*What needs to be done*.
Please report how many lines of the data include the word "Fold", with the number as the entire reply.

*Data supplied*.
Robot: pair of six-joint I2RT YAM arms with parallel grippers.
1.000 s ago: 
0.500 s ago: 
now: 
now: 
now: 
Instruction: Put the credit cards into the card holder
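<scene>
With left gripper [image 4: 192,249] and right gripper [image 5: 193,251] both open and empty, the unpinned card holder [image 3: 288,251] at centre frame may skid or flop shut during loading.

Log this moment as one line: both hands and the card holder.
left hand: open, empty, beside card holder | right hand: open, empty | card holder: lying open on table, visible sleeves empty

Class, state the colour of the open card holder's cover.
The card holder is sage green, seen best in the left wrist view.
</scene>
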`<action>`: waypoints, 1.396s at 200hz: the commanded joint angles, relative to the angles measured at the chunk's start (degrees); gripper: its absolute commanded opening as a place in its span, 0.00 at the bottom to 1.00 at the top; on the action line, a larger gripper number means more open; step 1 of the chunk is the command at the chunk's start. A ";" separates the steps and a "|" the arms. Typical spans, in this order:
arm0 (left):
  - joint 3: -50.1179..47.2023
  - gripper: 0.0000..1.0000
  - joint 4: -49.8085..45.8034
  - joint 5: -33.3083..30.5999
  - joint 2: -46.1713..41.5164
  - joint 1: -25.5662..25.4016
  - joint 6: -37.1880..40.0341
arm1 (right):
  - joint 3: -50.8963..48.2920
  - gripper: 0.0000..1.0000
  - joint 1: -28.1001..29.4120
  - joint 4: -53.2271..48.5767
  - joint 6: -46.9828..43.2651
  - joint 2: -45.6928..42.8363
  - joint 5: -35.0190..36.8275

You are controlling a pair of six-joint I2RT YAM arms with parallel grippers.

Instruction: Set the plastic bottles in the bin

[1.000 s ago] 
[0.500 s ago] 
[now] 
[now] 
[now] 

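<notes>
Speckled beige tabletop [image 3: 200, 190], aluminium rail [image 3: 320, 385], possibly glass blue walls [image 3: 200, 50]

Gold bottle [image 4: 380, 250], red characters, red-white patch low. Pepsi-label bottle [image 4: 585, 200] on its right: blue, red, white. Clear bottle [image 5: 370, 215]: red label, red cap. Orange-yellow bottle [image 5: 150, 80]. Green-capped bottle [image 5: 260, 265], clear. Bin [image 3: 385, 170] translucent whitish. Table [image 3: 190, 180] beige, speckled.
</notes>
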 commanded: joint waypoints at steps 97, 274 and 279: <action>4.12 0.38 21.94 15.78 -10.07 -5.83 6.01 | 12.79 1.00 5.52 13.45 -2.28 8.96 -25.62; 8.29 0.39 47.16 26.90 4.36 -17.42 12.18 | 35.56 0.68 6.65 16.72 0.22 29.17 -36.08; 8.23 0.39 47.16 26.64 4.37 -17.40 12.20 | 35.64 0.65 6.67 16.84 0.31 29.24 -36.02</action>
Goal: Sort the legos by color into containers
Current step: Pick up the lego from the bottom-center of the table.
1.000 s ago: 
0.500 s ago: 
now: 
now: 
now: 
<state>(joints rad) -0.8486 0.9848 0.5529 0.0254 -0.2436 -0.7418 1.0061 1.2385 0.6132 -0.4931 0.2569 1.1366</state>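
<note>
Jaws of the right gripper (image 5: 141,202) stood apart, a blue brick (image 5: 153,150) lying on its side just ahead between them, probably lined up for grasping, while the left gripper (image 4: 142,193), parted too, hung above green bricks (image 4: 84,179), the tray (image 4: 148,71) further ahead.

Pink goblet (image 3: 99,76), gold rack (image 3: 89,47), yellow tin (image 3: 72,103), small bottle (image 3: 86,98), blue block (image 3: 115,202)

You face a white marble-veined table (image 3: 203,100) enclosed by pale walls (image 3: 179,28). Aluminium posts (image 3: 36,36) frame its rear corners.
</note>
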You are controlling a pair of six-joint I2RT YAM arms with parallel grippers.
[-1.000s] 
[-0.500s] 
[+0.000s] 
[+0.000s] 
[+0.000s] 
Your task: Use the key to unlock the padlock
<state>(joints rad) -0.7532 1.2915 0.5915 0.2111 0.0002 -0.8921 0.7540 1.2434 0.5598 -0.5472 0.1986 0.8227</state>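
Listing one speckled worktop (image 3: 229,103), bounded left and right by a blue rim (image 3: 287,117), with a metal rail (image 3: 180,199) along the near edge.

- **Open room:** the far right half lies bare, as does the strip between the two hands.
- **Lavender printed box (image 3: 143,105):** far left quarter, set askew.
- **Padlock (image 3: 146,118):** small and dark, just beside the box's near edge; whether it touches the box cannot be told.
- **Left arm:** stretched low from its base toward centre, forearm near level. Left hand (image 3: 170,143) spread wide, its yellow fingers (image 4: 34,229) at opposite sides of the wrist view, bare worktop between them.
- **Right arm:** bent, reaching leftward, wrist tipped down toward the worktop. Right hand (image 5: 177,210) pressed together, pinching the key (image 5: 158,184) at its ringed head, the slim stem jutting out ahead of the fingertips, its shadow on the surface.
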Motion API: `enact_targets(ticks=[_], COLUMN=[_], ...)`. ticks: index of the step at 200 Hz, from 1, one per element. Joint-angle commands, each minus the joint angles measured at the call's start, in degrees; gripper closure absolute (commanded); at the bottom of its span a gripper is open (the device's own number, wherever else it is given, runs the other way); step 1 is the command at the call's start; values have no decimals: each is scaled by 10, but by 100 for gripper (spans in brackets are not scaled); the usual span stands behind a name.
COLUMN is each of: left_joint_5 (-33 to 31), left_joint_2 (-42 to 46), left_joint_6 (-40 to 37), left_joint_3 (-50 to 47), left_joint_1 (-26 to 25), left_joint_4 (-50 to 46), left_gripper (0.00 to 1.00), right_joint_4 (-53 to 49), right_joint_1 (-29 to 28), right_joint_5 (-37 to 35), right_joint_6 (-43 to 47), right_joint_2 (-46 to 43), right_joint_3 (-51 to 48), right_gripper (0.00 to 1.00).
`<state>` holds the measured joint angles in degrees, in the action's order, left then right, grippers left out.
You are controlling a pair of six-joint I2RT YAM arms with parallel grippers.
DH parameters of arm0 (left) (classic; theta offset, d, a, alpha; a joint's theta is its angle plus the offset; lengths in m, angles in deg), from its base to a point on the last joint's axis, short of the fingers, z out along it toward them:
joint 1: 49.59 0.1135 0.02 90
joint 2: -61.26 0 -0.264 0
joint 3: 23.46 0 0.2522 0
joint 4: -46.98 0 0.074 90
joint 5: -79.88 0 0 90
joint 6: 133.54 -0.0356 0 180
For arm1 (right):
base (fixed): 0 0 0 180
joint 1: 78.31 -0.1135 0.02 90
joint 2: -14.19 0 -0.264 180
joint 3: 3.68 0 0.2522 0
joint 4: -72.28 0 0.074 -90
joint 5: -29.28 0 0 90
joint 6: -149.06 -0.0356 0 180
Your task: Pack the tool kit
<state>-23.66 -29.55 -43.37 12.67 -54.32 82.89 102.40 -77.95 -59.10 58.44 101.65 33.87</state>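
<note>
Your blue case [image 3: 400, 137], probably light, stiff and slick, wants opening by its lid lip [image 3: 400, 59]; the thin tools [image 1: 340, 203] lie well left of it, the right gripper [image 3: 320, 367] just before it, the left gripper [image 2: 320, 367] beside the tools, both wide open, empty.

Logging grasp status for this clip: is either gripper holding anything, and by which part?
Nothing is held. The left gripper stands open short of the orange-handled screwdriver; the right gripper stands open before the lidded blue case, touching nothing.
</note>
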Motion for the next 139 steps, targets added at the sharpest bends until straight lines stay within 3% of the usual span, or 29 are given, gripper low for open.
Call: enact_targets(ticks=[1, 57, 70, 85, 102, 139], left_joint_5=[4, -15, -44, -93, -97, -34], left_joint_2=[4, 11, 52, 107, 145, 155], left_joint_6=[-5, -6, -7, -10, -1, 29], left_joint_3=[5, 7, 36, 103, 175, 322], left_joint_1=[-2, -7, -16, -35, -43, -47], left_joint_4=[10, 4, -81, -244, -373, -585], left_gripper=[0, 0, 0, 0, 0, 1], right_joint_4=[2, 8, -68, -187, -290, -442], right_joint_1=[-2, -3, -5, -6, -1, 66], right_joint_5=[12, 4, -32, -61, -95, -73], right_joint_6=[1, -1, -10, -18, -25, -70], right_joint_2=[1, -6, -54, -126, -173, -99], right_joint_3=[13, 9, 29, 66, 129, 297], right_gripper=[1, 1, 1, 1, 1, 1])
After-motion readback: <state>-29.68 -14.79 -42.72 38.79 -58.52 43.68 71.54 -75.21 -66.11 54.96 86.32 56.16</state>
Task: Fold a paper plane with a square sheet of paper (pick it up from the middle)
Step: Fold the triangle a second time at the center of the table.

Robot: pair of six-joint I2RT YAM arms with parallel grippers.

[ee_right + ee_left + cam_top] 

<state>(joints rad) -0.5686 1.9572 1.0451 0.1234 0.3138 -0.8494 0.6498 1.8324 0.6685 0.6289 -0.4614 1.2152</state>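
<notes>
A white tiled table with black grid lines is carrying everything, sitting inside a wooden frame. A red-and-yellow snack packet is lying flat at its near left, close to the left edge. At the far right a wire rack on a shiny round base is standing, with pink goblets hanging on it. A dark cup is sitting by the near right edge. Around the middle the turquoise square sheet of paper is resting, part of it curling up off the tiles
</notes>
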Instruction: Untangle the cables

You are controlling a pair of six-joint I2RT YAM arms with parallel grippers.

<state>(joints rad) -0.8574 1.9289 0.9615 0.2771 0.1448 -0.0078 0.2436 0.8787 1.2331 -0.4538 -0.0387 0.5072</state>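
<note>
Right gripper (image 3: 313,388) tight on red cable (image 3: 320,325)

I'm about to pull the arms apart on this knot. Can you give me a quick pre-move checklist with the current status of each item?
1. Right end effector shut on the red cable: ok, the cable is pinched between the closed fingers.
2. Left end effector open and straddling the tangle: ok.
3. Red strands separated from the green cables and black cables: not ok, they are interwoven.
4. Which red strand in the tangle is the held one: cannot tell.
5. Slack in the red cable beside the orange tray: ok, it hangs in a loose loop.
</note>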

*Exercise response*.
2